YOUR GOAL = Copy out the entries that come next, exactly.

Extracted data entries
_____

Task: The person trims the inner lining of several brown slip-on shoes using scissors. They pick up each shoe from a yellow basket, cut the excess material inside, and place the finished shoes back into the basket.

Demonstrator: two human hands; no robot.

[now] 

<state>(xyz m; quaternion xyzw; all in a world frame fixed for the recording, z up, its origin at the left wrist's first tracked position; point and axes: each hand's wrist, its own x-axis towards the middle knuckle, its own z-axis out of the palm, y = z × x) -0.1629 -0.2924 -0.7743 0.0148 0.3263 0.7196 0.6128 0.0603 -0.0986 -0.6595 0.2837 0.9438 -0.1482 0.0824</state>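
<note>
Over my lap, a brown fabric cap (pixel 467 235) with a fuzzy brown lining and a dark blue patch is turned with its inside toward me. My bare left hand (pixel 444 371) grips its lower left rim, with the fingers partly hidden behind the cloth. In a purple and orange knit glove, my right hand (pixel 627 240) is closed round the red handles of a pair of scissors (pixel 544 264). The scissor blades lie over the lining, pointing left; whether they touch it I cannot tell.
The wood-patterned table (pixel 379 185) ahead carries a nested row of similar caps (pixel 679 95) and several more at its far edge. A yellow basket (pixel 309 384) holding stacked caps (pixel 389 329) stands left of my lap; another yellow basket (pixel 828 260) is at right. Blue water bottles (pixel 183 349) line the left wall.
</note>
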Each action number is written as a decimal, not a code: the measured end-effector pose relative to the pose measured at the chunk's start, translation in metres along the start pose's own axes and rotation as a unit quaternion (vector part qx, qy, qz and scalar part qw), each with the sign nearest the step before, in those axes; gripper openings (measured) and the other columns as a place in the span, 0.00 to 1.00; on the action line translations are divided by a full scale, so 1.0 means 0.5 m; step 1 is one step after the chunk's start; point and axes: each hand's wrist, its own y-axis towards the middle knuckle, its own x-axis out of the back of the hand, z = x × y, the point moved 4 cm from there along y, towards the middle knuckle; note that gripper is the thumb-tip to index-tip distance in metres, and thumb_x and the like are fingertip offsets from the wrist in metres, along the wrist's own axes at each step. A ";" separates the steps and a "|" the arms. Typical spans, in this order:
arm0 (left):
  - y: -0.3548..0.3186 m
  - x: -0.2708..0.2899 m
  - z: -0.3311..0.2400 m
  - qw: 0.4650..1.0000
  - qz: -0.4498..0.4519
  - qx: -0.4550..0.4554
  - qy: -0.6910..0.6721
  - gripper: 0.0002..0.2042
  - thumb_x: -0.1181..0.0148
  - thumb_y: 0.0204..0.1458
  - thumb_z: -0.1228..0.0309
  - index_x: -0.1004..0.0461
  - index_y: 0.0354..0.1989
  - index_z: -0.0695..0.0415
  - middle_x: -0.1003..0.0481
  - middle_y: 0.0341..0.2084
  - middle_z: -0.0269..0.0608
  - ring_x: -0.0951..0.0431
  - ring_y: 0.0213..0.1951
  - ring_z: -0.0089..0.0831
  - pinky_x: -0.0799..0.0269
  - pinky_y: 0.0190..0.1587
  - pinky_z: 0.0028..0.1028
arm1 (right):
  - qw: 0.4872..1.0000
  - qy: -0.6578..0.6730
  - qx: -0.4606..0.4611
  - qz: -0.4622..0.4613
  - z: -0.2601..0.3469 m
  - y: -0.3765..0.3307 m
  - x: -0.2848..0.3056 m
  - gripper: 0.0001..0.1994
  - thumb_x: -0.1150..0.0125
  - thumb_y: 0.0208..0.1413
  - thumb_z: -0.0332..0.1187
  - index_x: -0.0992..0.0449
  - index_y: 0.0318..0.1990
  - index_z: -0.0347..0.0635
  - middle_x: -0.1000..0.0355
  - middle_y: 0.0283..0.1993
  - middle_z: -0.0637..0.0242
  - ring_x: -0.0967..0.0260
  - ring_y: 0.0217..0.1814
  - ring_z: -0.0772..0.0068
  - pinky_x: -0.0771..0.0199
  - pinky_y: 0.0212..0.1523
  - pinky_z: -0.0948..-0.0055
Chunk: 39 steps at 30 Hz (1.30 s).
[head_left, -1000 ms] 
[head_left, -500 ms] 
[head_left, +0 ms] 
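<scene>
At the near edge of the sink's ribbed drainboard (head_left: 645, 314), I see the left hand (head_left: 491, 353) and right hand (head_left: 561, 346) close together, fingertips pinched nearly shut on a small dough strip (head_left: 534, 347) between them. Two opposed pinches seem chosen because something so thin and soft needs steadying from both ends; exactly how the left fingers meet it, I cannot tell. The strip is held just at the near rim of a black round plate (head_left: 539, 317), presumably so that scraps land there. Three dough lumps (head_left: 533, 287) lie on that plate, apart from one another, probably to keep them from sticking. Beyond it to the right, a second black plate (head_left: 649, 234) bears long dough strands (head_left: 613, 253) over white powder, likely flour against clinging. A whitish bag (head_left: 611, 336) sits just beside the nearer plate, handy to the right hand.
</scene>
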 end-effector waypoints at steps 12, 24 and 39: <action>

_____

EXERCISE SOLUTION =
Task: The person trims the inner lining of several brown slip-on shoes using scissors. They pick up each shoe from a yellow basket, cut the excess material inside, and place the finished shoes back into the basket.

Demonstrator: two human hands; no robot.

[now] 

<state>(xyz m; quaternion xyzw; all in a world frame fixed for the recording, z up, its origin at the left wrist's first tracked position; point and axes: each hand's wrist, its own x-axis towards the middle knuckle, its own z-axis out of the palm, y = z × x) -0.1629 -0.2924 -0.7743 0.0148 0.3263 0.7196 0.6128 0.0603 -0.0986 -0.6595 0.2837 0.9438 -0.1482 0.0824</state>
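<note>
Over my lap, a brown fabric cap (pixel 467 235) with a fuzzy brown lining and a dark blue patch is turned with its inside toward me. My bare left hand (pixel 444 371) grips its lower left rim, with the fingers partly hidden behind the cloth. In a purple and orange knit glove, my right hand (pixel 627 240) is closed round the red handles of a pair of scissors (pixel 544 264). The scissor blades lie over the lining, pointing left; whether they touch it I cannot tell.
The wood-patterned table (pixel 379 185) ahead carries a nested row of similar caps (pixel 679 95) and several more at its far edge. A yellow basket (pixel 309 384) holding stacked caps (pixel 389 329) stands left of my lap; another yellow basket (pixel 828 260) is at right. Blue water bottles (pixel 183 349) line the left wall.
</note>
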Each action number is written as a decimal, not a code: the measured end-effector pose relative to the pose measured at the chunk's start, translation in metres along the start pose's own axes and rotation as a unit quaternion (vector part qx, qy, qz and scalar part qw), each with the sign nearest the step before, in those axes; gripper openings (measured) and the other columns as a place in the span, 0.00 to 1.00; on the action line translations are divided by a full scale, so 1.0 means 0.5 m; step 1 is one step after the chunk's start; point and axes: each hand's wrist, its own y-axis towards the middle knuckle, its own x-axis out of the back of the hand, z = x × y, the point moved 4 cm from there along y, towards the middle knuckle; note that gripper is the thumb-tip to index-tip distance in metres, and thumb_x and the like are fingertip offsets from the wrist in metres, along the wrist's own axes at each step. A ";" separates the steps and a "|" the arms. Typical spans, in this order:
arm0 (left):
  - y: -0.3548..0.3186 m
  - x: -0.2708..0.2899 m
  - z: -0.3311..0.2400 m
  - qw: 0.4650..1.0000
  - qz: -0.4498..0.4519
  - qx: -0.4550..0.4554
  - qy: -0.6910..0.6721
  - gripper: 0.0002..0.2042
  - thumb_x: -0.1181..0.0148
  - thumb_y: 0.0204..0.1458
  - thumb_z: -0.1228..0.0309
  - index_x: -0.1004..0.0461
  - index_y: 0.0354..0.1989
  - index_z: -0.0695..0.0415
  - middle_x: -0.1003..0.0481
  - middle_y: 0.0341..0.2084
  - middle_z: -0.0269..0.0608
  - ring_x: -0.0951..0.0431
  - ring_y: 0.0213..0.1951
  - ring_z: -0.0089..0.0831
  - pinky_x: -0.0799..0.0269
  - pinky_y: 0.0190..0.1587
  - pinky_z: 0.0028..0.1028
arm1 (right):
  - qw: 0.4872..1.0000
  - qy: -0.6578..0.6730
  - qx: -0.4606..0.4611
  - qz: -0.4622..0.4613
  - z: -0.2601..0.3469 m
  - y: -0.3765..0.3307 m
  - x: -0.2848..0.3056 m
  - gripper: 0.0001..0.1994
  - thumb_x: -0.1150..0.0125
  - thumb_y: 0.0208..0.1413
  - thumb_z: -0.0332..0.1187
  - index_x: -0.0992..0.0449
  - index_y: 0.0318..0.1990
  - index_z: -0.0347..0.0635
  - middle_x: -0.1000..0.0355
  - middle_y: 0.0283..0.1993
  - middle_z: -0.0637..0.0242
  - ring_x: -0.0967..0.0260
  - ring_y: 0.0217..0.1814
  - ring_z: -0.0772..0.0068
  - pinky_x: -0.0771..0.0199
  - pinky_y: 0.0212..0.1523
  - pinky_z: -0.0948..-0.0055
Chunk: 39 steps at 30 Hz (1.30 s).
[head_left, -1000 ms] 
[head_left, -500 ms] 
[head_left, +0 ms] 
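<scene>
At the near edge of the sink's ribbed drainboard (head_left: 645, 314), I see the left hand (head_left: 491, 353) and right hand (head_left: 561, 346) close together, fingertips pinched nearly shut on a small dough strip (head_left: 534, 347) between them. Two opposed pinches seem chosen because something so thin and soft needs steadying from both ends; exactly how the left fingers meet it, I cannot tell. The strip is held just at the near rim of a black round plate (head_left: 539, 317), presumably so that scraps land there. Three dough lumps (head_left: 533, 287) lie on that plate, apart from one another, probably to keep them from sticking. Beyond it to the right, a second black plate (head_left: 649, 234) bears long dough strands (head_left: 613, 253) over white powder, likely flour against clinging. A whitish bag (head_left: 611, 336) sits just beside the nearer plate, handy to the right hand.
</scene>
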 end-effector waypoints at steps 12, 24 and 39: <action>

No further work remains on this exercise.